The ajv
library is a very thin wrapper around the awesome AJV JSON validation library. The essential change between the syntax presented in the official AJV Readme is exchanging JavaScript's dot operator (.
) with R's dollar-sign operator ($
).
Note that care must be taken in transforming R objects to JSON, because of R's everything-is-a-vector philosopy. Hence, for convenience file paths to valid JSON (.json
) and YAML (.yml
or .yaml
) may be used wherever an object is expected.
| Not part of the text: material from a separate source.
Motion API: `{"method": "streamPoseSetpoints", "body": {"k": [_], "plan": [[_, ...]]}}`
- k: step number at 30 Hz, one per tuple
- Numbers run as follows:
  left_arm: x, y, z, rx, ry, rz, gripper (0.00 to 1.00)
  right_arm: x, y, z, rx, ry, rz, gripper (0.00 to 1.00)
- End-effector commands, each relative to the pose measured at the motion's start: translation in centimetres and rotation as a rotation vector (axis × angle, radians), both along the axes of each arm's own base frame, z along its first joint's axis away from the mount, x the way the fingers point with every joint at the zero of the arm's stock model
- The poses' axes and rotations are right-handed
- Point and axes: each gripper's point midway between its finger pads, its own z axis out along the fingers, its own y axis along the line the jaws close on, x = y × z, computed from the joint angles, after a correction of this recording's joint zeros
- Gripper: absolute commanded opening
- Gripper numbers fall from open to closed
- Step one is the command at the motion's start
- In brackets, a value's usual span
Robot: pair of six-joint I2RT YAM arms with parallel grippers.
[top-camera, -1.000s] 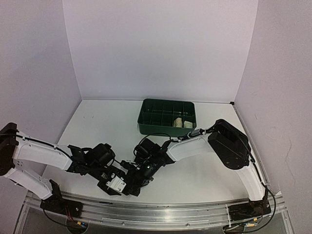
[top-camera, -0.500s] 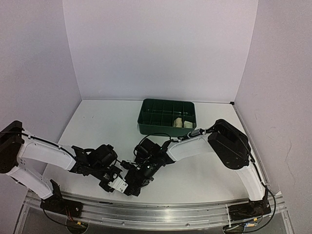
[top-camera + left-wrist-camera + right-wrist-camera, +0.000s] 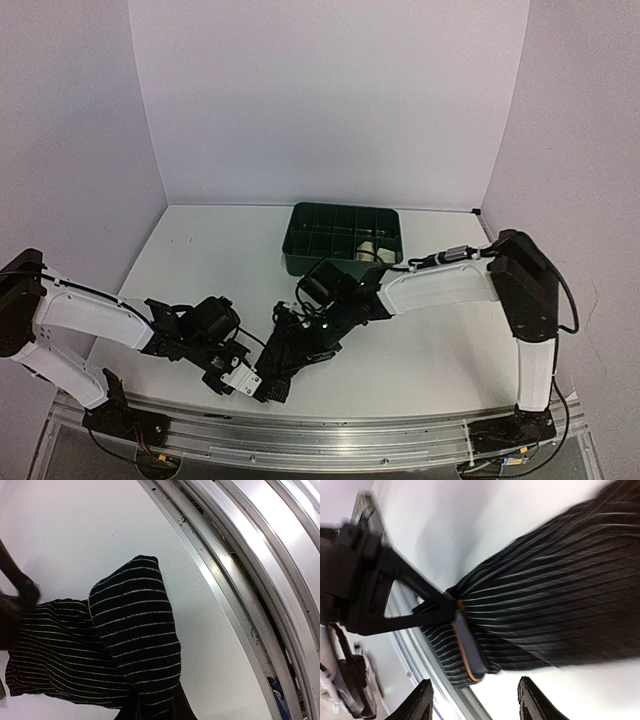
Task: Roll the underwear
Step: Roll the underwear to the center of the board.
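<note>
We find the left gripper (image 3: 252,383) low over the white table (image 3: 75,530), well in front of the green compartment tray (image 3: 292,250) and off to that tray's left. Its jaws are pinched together on one corner of the black striped underwear (image 3: 130,635); the right wrist view shows one padded finger pressed flat against the cloth. The garment lies on the table between the tray and the metal rail (image 3: 240,580), much closer to the rail. It is partly folded, with a narrower flap lying over the flatter striped part. Next comes the right gripper (image 3: 475,681), reaching from the tray's side down toward the same cloth. Its jaws stand wide apart with nothing between them, so it holds nothing. In the left wrist view a dark, blurred finger sits at the cloth's edge nearer the tray, and we cannot tell whether it touches. Farther right, two cream rolls (image 3: 372,250) sit in compartments at the tray's near right corner. We cannot make out more of them.
</note>
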Motion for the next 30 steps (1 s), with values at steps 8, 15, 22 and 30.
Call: {"method": "streamPoseSetpoints", "body": {"k": [8,15,22,30], "plan": [[-1.3,1.0,-0.7,0.039,0.067,0.006,0.0,7.2,-4.5,-4.2,-0.241,-0.053,-0.527,0.56],[-1.5,1.0,-0.6,0.033,0.066,-0.01,0.0,9.6,-4.4,-7.2,-0.192,0.015,-0.599,0.45],[-1.2,0.6,-0.4,0.026,0.06,-0.01,0.0,10.0,-1.7,-7.7,-0.133,0.073,-0.536,0.18],[-2.7,0.3,1.2,0.035,0.22,0.025,0.0,12.7,-2.7,-6.4,-0.117,0.019,-0.596,0.0]]}}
# install.packages("devtools") # (if not already installed)
devtools::install_github("jdthorpe/ajvr")
The fastest validation call:
library('ajv')
var ajv = Ajv() # options can be passed, e.g. list(allErrors= TRUE)
var validate = ajv$compile(schema)
var valid = validate(data)
if (!valid) print(validate$errors)
or with less code
# ...
var valid = ajv$validate(schema, data)
if (!valid) print(ajv$errors)
# ...
or
# ...
ajv$addSchema(schema, 'mySchema')
var valid = ajv$validate('mySchema', data)
if (!valid) print(ajv$errorsText())
# ...
Note that in each of these calls, schema
and data
arguments may be a valid JSON string, an R object (i.e. list(...)
), a connection to a JSON file, or the file name of JSON or YAML file. YAML files are parsed via js-yaml's safeLoad()
method.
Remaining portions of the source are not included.